Note: The second pack also contained a ‘hot and sour’ version of the tea leaves along with some of the dry ingredients but I am yet to try that one and will have to report back on the difference (if any) at a later date!
The dry ingredients (including fried yellow split peas, roasted sesame seeds and roasted peanuts) and tea leaves are mixed with romaine/cos lettuce or Chinese cabbage (I used the lettuce for this trial) and green capsicum. Traditionally you also use tomato, however I substituted red capsicum instead as I am not a fan of raw tomato. You squeeze fresh lemon juice over everything and toss together.
The taste is incredibly difficult to describe. It’s very crunchy with a dry, savoury taste but there’s a zing from the lemon juice and the tea leaves that hits your saliva glands at full speed. There’s a slight pungency from the tea leaves that’s a little reminiscent of Japanese nori mixed with the crispness of the fresh salad items. It’s like a punch in the face from your food, but in a good way.

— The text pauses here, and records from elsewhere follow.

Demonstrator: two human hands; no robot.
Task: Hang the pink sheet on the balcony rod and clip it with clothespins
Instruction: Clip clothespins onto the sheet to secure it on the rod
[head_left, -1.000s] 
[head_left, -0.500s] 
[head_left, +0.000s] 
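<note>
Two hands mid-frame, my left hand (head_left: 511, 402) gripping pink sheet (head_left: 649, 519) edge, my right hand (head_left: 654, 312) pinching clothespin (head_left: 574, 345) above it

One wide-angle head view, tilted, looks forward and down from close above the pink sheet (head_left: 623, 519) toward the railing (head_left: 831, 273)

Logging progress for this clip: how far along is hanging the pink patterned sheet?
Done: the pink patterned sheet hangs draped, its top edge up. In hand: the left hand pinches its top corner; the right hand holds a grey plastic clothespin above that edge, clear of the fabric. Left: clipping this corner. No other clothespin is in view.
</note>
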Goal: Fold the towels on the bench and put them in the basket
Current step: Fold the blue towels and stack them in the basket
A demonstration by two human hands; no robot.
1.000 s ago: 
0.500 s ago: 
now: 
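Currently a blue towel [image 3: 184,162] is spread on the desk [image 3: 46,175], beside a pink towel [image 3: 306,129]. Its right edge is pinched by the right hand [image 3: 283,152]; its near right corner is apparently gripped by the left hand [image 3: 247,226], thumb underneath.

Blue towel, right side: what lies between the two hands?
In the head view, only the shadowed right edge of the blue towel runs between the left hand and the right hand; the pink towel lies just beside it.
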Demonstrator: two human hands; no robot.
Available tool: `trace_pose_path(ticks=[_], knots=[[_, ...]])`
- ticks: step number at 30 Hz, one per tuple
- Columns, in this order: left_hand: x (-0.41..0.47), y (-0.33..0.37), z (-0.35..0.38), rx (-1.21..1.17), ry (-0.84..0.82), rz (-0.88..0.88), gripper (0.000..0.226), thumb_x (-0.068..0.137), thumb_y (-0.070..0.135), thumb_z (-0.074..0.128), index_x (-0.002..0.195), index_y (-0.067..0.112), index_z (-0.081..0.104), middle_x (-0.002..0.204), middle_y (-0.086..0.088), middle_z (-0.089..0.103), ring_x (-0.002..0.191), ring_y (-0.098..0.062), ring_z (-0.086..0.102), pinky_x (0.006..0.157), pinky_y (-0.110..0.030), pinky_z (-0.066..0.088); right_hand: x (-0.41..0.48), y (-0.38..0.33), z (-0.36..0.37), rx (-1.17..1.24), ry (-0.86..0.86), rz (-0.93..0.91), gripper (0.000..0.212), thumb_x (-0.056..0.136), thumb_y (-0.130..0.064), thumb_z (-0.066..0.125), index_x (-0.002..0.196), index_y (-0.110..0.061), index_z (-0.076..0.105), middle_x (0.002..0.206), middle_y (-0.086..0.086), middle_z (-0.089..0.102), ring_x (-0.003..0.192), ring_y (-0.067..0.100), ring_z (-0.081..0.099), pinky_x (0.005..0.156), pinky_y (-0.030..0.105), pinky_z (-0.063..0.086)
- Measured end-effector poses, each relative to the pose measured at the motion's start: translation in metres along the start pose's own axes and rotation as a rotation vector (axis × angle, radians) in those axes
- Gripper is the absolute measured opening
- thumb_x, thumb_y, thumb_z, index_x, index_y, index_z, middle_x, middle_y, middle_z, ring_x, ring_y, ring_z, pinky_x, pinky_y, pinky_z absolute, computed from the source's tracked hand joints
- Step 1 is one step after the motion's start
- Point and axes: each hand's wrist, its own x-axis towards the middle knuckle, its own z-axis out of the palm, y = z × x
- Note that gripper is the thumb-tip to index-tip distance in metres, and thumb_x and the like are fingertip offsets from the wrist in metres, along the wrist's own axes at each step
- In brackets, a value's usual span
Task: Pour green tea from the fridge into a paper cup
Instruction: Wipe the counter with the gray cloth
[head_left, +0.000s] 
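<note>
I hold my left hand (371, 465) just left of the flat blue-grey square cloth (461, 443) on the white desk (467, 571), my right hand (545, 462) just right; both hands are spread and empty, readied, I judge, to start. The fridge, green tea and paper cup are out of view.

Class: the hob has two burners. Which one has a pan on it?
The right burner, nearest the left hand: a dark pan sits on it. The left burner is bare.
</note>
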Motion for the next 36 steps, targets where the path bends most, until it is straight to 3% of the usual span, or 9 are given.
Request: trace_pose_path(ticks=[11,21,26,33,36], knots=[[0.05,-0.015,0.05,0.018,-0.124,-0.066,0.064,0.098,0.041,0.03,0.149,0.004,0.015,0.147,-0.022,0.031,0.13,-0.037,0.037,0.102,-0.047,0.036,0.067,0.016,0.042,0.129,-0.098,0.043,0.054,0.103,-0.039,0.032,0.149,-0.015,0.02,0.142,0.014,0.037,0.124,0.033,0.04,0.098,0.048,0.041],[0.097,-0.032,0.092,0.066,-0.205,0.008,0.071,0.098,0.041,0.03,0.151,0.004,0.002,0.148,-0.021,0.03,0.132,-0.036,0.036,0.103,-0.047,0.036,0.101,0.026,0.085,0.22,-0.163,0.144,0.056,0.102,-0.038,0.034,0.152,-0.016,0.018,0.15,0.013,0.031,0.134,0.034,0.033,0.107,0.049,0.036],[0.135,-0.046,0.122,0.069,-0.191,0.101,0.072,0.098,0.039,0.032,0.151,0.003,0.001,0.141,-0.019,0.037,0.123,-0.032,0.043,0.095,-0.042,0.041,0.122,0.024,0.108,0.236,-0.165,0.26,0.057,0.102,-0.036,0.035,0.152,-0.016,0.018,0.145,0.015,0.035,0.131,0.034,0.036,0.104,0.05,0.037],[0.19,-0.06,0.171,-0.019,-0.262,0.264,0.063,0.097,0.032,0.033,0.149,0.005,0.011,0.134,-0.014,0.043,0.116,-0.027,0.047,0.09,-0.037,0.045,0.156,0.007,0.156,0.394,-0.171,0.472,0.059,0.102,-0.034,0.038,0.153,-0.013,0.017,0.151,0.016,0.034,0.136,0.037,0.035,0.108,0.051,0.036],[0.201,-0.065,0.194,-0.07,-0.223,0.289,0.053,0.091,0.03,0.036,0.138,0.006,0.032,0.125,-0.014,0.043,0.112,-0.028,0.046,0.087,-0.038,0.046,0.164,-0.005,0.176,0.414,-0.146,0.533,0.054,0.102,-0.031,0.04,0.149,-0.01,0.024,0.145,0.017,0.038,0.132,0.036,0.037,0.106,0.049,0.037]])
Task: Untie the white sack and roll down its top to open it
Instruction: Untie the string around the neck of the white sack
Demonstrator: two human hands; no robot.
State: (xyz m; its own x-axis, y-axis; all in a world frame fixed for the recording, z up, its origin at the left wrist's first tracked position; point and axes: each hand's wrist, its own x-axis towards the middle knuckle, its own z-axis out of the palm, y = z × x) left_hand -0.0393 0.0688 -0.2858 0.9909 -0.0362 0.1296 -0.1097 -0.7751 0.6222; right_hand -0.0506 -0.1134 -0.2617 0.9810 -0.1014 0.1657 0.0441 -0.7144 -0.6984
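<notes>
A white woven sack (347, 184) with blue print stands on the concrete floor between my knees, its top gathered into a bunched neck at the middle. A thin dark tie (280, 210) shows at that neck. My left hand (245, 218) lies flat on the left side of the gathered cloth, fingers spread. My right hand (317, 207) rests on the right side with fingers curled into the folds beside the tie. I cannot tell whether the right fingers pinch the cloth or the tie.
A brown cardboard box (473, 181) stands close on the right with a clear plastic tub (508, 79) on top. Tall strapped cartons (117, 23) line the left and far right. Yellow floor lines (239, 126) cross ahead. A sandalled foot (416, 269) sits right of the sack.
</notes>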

I enjoyed the salad and would definitely eat it again but would probably make a smaller serving. I found it a bit too much of an onslaught to eat the large serving that I had made. It’s definitely one to eat as a course all of its own too. I’m not sure what you could serve to compliment it with though perhaps it might go quite nicely with fish or some other kind of white meat.
As I was entering completely unknown territory with the Laphet, I decided I would also try something a little more familiar for the challenge – a curry – though I prepared and ate it on a different day. Burmese chicken is super easy to make and really tasty to eat.
Onion is cooked in ghee until it is soft and then a multitude of spices mixed in – bay leaves, turmeric, chilli powder, cardamom, cumin, coriander, ginger, cinnamon, lemongrass, garlic and ginger are thrown into the pot before adding the chicken pieces (I used chicken breast for this but I imagine you could use almost any type of chicken for this recipe). You add some chicken stock, cover the pot and simmer until the chicken is tender.
This is such a beautifully fragrant curry – very earthy with a lightness from the lemongrass. It goes beautifully with rice though there’s not a lot of sauce so be wary of going overboard with the starch. The chicken was tender and the dish has a lovely golden colour to it. I’d definitely cook this one again and my mouth is watering just thinking about it.